Bent over, I ran my fingers through my hair, imagining I felt the "magic" conditioning effects. I also wanted to make sure I'd gotten rid of all the globs that might be stuck there. One hit my knee. Another landed on my toe. A few more landed in the water headed for the drain.
I turned the water off, vaguely aware that the back of my head was still more than a little tingly. Onto my white bath mat fell a brown glob, and when I reached for my cream colored towel, the one that had been hiding on my middle finger smeared itself on the towel. Another glob popped out of my head and flew onto the toilet seat. It mocked me as I stared in horror at it.
These things were like Tribbles. I began to wonder if I'd come home that night and find armies of them in every room of the house.
I scrunched in some Kinky-Curly Curling Custard, then dried my hair with my Curl-Ease towel. That's when I discovered the entire capful of product that resided just above the nape of my neck. My Curl-Ease turned brown where I had touched it to my head.

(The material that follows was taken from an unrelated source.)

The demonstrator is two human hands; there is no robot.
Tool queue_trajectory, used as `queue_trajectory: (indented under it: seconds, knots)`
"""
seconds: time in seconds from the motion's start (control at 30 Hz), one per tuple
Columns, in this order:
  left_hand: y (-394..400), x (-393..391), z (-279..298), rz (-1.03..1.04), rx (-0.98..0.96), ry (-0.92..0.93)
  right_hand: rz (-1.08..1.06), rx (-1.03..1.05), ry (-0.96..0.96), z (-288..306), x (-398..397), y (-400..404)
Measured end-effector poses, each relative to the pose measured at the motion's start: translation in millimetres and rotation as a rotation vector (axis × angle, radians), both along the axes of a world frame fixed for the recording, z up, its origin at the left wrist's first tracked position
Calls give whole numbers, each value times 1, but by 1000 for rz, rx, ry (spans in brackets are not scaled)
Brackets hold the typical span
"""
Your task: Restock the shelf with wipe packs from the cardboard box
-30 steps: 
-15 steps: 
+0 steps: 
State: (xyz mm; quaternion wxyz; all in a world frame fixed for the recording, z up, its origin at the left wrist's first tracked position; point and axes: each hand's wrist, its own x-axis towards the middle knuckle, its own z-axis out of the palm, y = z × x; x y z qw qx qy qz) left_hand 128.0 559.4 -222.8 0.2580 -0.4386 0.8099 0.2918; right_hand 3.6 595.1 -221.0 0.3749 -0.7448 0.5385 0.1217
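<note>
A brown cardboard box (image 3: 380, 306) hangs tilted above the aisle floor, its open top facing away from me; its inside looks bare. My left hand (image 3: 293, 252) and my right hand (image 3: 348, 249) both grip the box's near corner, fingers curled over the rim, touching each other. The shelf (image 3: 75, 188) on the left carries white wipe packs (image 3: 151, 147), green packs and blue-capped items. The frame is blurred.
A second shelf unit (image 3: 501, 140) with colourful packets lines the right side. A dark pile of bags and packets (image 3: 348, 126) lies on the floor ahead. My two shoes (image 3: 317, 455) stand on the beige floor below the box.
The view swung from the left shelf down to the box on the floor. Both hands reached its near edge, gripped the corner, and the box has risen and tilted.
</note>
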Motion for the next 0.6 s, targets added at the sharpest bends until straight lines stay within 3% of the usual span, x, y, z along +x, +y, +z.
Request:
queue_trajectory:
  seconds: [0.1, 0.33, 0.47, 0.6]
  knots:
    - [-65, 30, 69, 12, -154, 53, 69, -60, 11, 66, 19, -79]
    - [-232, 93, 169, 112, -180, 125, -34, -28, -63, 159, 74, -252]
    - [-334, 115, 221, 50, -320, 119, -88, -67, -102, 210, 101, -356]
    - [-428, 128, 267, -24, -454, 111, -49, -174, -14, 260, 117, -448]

Clearly, I needed to rinse this area. The burn was becoming uncomfortable and the Curl-Ease was not up to the task of removing it all. But I had styling product in my hair already! Carefully, then, I put my head under the sink and tried to remove the excess Bronner's without rinsing out the KCCC. I was moderately successful. My head no longer burned and I still felt some KCCC in that section of my hair.

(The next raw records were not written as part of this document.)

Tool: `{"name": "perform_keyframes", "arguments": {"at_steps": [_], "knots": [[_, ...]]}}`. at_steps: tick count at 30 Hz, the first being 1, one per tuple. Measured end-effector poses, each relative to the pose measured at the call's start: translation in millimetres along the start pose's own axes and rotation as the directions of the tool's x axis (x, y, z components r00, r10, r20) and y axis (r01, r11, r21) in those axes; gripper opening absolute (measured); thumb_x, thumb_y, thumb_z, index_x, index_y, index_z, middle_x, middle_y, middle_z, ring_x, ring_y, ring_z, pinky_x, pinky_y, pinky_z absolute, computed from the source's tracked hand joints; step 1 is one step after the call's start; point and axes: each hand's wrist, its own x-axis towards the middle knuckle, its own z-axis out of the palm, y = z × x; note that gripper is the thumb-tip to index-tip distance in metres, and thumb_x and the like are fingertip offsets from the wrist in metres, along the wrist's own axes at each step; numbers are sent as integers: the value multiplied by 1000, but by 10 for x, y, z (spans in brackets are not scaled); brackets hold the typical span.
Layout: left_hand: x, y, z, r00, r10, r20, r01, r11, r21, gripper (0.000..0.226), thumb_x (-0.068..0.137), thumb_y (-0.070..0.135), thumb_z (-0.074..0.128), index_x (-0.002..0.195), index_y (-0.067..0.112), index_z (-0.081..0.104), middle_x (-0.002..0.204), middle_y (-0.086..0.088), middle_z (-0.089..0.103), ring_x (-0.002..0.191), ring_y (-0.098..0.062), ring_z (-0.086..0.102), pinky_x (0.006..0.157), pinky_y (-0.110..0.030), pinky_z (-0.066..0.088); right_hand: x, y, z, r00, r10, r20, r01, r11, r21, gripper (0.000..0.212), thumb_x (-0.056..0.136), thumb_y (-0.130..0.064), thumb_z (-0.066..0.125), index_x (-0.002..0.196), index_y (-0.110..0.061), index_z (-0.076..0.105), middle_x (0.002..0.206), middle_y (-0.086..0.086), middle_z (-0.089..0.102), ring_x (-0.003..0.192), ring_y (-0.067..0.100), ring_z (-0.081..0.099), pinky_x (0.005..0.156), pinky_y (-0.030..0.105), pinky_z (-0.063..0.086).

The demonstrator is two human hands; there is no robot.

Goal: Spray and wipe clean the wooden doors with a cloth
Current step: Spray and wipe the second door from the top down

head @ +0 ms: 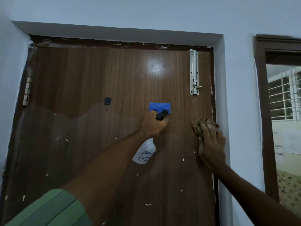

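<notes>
Both busy: left hand (153, 123) grips half-hidden spray bottle (144, 151); right hand (211, 144) presses cloth (197, 125) flat against door (97, 79).

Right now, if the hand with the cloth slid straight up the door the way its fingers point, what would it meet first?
Probably the metal bolt latch; the right hand and cloth lie almost directly beneath it.

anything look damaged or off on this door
Yes. The wooden door is flecked with pale paint specks, mostly in its lower half, and brown paint smears raggedly onto the wall along the frame's left edge. A darker wet-looking patch spreads below the black hook.
</notes>
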Motion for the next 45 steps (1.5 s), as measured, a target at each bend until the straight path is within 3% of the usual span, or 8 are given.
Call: {"name": "perform_keyframes", "arguments": {"at_steps": [6,13,19,26,28,31,37,45], "knots": [[-77,-165,-138,998,-21,-55,24,999,47,29,100,19,66,80,-2,68,70,-24,70,42,-15,56,46,-32,47,183,-383,207,935,-350,54,347,936,50,69,83,-16,69,148,-12,48,147,20,50,129,40,46,102,59,47],[-124,-431,-532,991,-83,-104,88,995,42,28,97,15,67,82,-9,68,70,-29,67,47,-27,58,44,-34,48,623,-1231,397,955,-280,-92,290,951,110,38,93,-15,69,131,-12,65,121,15,59,104,30,55,88,46,50],[-281,-755,-882,979,-182,-94,187,981,48,31,100,30,67,88,1,69,70,-21,68,46,-17,60,44,-26,47,748,-1539,573,652,-758,7,756,651,68,43,96,-20,63,138,-11,59,132,14,60,120,31,56,100,45,49],[-463,-1022,-1219,965,-222,-142,224,975,0,26,99,25,67,89,0,69,72,-20,70,47,-18,58,44,-28,45,730,-2322,759,967,-253,-14,246,927,284,64,92,-23,66,152,-12,46,154,13,43,148,35,32,125,55,24],[-539,-1073,-1346,968,-215,-127,217,976,2,26,101,20,66,86,-1,69,68,-15,67,44,-15,56,43,-27,45,454,-2406,845,856,-517,6,491,817,302,60,94,-25,57,152,-11,48,156,15,45,148,36,33,124,56,23],[-618,-1076,-1536,973,-188,-136,195,980,41,29,102,15,64,77,1,68,60,-11,62,39,-9,53,42,-23,44,694,-2254,889,515,-855,56,827,513,229,53,94,-20,63,146,-16,54,153,13,50,145,34,38,120,50,27],[-666,-1314,-1908,973,-131,-190,152,984,96,26,100,13,66,80,-3,71,68,-18,71,39,-15,58,38,-24,45,1183,-2682,944,912,-409,26,383,874,300,60,80,-2,75,137,-17,61,143,13,52,136,37,46,116,55,38],[-711,-1443,-2205,991,-81,-108,92,990,103,26,105,16,63,83,2,67,62,-10,64,38,-6,55,38,-18,43,756,-3124,1114,791,-611,-9,600,773,207,49,90,-37,59,136,-20,62,134,13,53,126,32,44,104,50,41]]}}
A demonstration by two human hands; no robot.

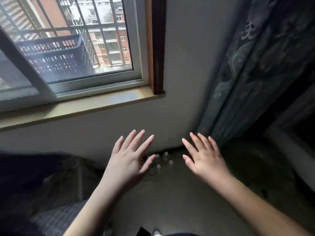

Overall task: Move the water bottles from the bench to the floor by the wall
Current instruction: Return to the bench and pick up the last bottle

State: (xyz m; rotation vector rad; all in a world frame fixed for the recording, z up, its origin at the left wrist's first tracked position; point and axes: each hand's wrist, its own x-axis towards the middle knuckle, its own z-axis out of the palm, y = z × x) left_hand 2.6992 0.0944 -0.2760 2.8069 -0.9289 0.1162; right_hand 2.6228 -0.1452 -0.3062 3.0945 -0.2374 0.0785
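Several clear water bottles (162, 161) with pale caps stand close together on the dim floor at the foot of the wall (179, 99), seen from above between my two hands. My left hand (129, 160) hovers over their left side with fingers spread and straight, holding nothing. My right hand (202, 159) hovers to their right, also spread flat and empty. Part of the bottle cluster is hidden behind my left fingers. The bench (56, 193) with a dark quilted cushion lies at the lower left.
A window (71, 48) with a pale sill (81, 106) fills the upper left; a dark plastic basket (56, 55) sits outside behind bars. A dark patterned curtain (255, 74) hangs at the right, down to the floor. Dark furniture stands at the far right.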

I also saw new brown globs -- two on the nearby wall and another on the bath mat. My boyfriend was going to think I was having intestinal problems...
Did I mention it smelled fresh and clean? Yeah, well, it did. And as long as I kept it from running into my eyes, I could enjoy the aroma.
I blow-dried my hair and went to work, self-conscious for the first hour or so that globs would be dotting my collar or sitting on my shoulder seam. These fears were unfounded, I am happy to inform you.
How did my hair look? Pretty good. Better than normal. But by the end of the day, it was decidedly parched. The lemon juice in Dr. Bronner's had gotten the best of me. If my hair could have made a face, it would have been this one:
This product is beyond weird. Maybe I can use it to clean my bathroom.